O que é interessante é tentarmos perceber porque é que temos tantas resistências em atribuir um valor político a este movimento e nos sentimos tão motivados a colocá-los fora da politica, no domínio da selvajaria, da violência. Usou-se muito o argumento de que se isto fosse um movimento grevista os seus piquetes seriam recebidos à cachaporrada pela polícia sem nunca tentarmos perceber que se isto fosse um movimento grevista também estaríamos muito mais disponíveis para entender o que aconteceu como excessos do mesmo e a não o identificarmos como um movimento violento, porque creditariamos esse movimento com o histórico dos movimentos sindicais e atenderíamos ao caso isolado da manifestação violenta.
Aqui não. Não há sindicatos, não há partidos de oposição, não há esquerda. Todos querem apenas que rapidamente o governo solte a canzoada e ponha os víveres na nossa mesa. Que isto da democracia é muito bonito mas ai que ai vem o meu rico santo antoninho e eu quero sardinha fresca, alface, repolho, tomate e pimentos à mesa, o resto, que se f. E o mais interessante é percebermos que grande parte de nós que assim pensa também não acredita grandemente no sistema de representação politico actual. E espantosamente mais interessante, se pensarmos que este e o outro factor também condicionaram muitos dos sectores de esquerda a atribuir valor político ao movimento: insurgimo-nos contra o facto de trezentos mataruanços camionistas e proprietários porem o país à beira de um ataque de nervos mas convivemos tranquilamente com a suspeita de que individuos como Belmiro, Joe Berardo ou Standley Ho, por exemplo, tenham sequestrado a agenda política por causa dos seus interesses pessoais.

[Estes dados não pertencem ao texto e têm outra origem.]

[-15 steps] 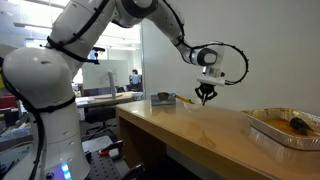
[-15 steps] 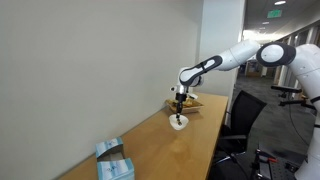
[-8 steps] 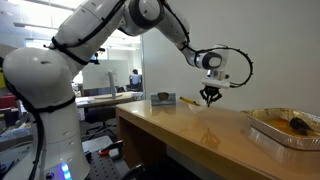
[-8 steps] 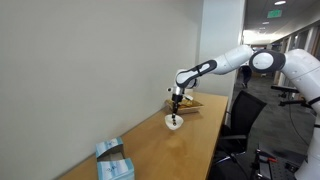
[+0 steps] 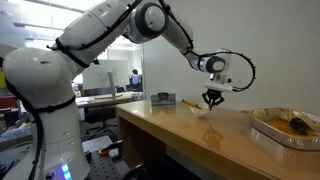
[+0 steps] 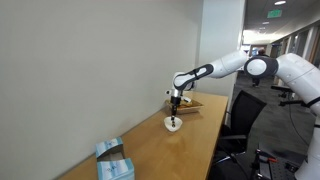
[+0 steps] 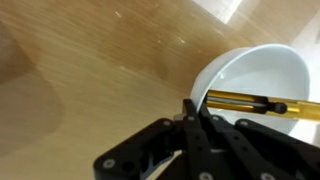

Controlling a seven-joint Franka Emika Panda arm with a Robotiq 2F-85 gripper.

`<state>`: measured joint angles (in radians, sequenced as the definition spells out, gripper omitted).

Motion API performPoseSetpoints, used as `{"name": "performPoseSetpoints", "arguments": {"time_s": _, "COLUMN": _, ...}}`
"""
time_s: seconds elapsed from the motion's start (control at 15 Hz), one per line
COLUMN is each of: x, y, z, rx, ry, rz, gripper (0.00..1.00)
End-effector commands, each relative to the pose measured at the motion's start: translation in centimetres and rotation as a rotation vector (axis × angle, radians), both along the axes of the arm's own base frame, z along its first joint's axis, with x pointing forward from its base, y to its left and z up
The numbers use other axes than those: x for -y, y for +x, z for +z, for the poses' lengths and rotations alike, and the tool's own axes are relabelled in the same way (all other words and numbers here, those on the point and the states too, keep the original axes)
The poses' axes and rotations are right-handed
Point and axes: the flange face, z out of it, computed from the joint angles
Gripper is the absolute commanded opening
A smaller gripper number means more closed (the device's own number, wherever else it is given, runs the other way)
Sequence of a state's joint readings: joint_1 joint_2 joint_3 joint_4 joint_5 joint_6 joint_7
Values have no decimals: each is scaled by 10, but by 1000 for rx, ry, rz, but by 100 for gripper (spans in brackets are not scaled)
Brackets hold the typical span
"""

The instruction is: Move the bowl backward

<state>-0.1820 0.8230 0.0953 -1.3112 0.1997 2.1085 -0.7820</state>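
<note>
the bowl [image 7: 252, 72] stands upright on the wooden tabletop [image 7: 90, 60], with its opening facing up. it is round, so it has no long axis of its own. the yellow stick [image 7: 240, 100] in it gives the direction: in the wrist view it lies almost level across the bowl, from the rim near the pincer [image 7: 192, 106] out to the right edge of the picture, with a dark band near that far end. the bowl is small, plain white and smooth inside. the pincer is narrow, its fingers [image 7: 187, 112] closed together on the near rim of the bowl. in an exterior view the bowl [image 6: 174, 124] sits under the pincer [image 6: 175, 107], near the wall and well apart from the blue box [image 6: 113, 161]. compared with one second ago, the arm reaches further, and in an exterior view the pincer [image 5: 212, 100] has shifted a little toward the foil tray [image 5: 285, 130]; the bowl has shifted a little with it.
</note>
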Motion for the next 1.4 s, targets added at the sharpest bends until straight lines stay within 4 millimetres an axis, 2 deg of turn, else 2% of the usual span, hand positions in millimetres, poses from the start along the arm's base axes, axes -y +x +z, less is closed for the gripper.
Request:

Mesmo que tenhamos pouca empatia com o movimento dos empresários, devemos aceitar que a sua partida para a defesa dos seus interesses, e da forma como o fizeram fora das estruturas institucionalmente formadas para os representarem, representa um direito legítimo e mais até, uma atitude positiva de quem não se revê nos seus representantes. Todos fizessem assim. Todos os que não se revêem nesta missa politica em que uns fazem de nós e nós fazemos de coisa nenhuma saltassem para a rua e dissessem, existimos, porra, e a política haveria de ser diferente e outras personagens haveriam de aparecer no nosso horizonte político.

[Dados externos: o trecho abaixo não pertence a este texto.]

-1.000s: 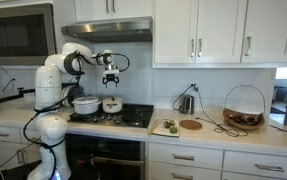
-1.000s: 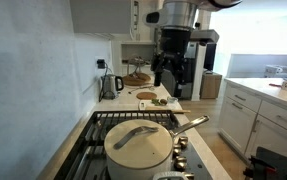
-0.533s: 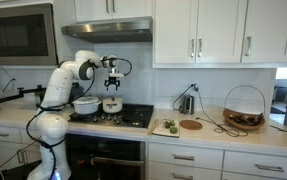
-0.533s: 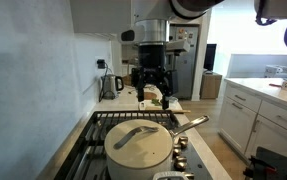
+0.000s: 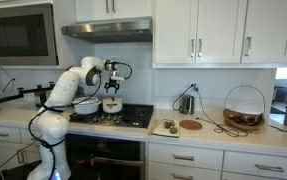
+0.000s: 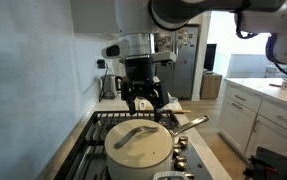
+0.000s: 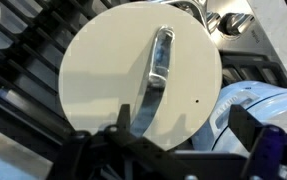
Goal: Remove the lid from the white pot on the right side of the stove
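Note:
The black stove (image 5: 128, 118) holds two white pots. The smaller white pot (image 5: 111, 105) stands on its right side, with its pale lid (image 5: 111, 99) on it. My gripper (image 5: 111, 87) hangs open and empty a little above that lid. In an exterior view my gripper (image 6: 143, 97) is behind the big front pot, which hides the small pot. In the wrist view my open fingers (image 7: 188, 135) frame the lower edge, and the small pot's pale top (image 7: 245, 98) shows at lower right, partly behind one finger. Its knob is not visible.
The larger white pot (image 5: 85, 104) stands right beside the small one; its cream lid with a metal arch handle (image 6: 138, 140) (image 7: 143, 70) fills the wrist view. A range hood (image 5: 108, 30) is overhead. A kettle (image 5: 186, 103), a cutting board (image 5: 190, 125) and a wire basket (image 5: 244, 108) stand on the counter.
My gripper has come down from near the hood toward the small pot, and closer to the pots in both exterior views. It stays open. The pots have not moved.

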### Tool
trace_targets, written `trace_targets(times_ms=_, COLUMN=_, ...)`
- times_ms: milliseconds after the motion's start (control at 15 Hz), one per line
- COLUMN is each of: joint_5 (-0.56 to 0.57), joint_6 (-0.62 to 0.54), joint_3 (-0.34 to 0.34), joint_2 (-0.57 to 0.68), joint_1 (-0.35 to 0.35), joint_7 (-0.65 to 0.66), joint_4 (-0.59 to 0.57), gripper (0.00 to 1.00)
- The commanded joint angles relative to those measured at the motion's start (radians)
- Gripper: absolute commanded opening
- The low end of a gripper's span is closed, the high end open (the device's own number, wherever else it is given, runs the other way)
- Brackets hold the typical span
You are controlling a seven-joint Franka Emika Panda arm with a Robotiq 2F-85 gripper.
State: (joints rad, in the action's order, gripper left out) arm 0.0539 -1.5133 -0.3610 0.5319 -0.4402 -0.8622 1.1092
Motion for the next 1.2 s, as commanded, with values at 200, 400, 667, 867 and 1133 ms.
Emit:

É claro que este arroubo político dos empresários durou pouco. Ainda chegaram a pensar fracturar-se na Batalha, mas isso da Batalha foi há muito tempo, o movimento extinguiu-se politicamente - talvez tenha sequelas na próxima reunião da Antram, mas terá morrido por agora- e foi absorvido pelas negociações com a Antram.

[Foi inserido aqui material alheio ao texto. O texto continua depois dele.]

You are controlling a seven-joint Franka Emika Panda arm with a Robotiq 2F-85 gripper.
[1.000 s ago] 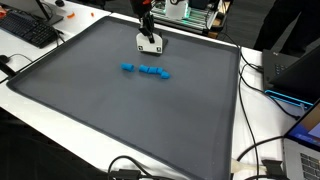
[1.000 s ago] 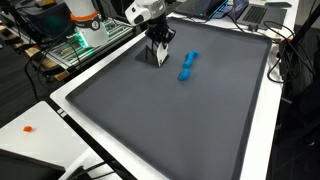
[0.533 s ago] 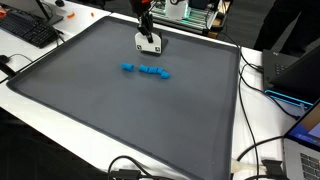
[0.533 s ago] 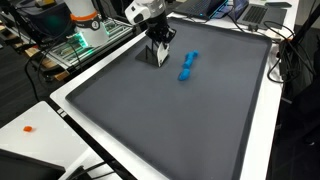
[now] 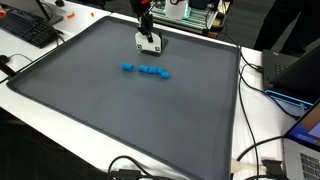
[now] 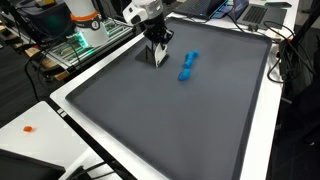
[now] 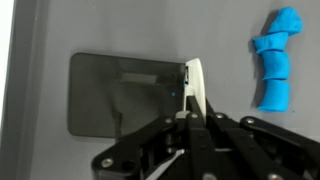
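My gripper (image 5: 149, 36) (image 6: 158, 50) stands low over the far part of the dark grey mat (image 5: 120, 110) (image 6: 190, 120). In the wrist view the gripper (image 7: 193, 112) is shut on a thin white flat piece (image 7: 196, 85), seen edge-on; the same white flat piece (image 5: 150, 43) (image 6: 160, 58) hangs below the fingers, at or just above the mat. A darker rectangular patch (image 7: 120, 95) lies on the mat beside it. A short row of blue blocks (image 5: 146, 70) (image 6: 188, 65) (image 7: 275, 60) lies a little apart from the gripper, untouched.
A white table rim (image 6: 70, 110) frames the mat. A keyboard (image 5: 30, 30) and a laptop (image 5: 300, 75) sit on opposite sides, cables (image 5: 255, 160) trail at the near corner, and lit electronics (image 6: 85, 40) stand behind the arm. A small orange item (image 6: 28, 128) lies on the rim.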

Há muito tempo que não víamos uma coisa assim, uma lista de vendecores tão original, e isso não pode deixar de ser um elogio da política, ela própria: venceu o Governo, venceram os empresários brutamontes. Perdeu a oposição e, por incrível que pareça, aquela que nunca perde: a opinião pública ( e os que colaboram na sua formação), enquanto representante dos consumidores. O país não estava nem a saque, nem por um fio, nem à beira do colapso. A Protecção Civil também terá ganho alguma coisa com este que foi bem um exercício de simulação de uma crise. E se calhar temos mesmo, rapidamente, de nos preparar para mais.

1 comentário:

apicultor disse...

Acho que virá mais, muito mais, e menos cool.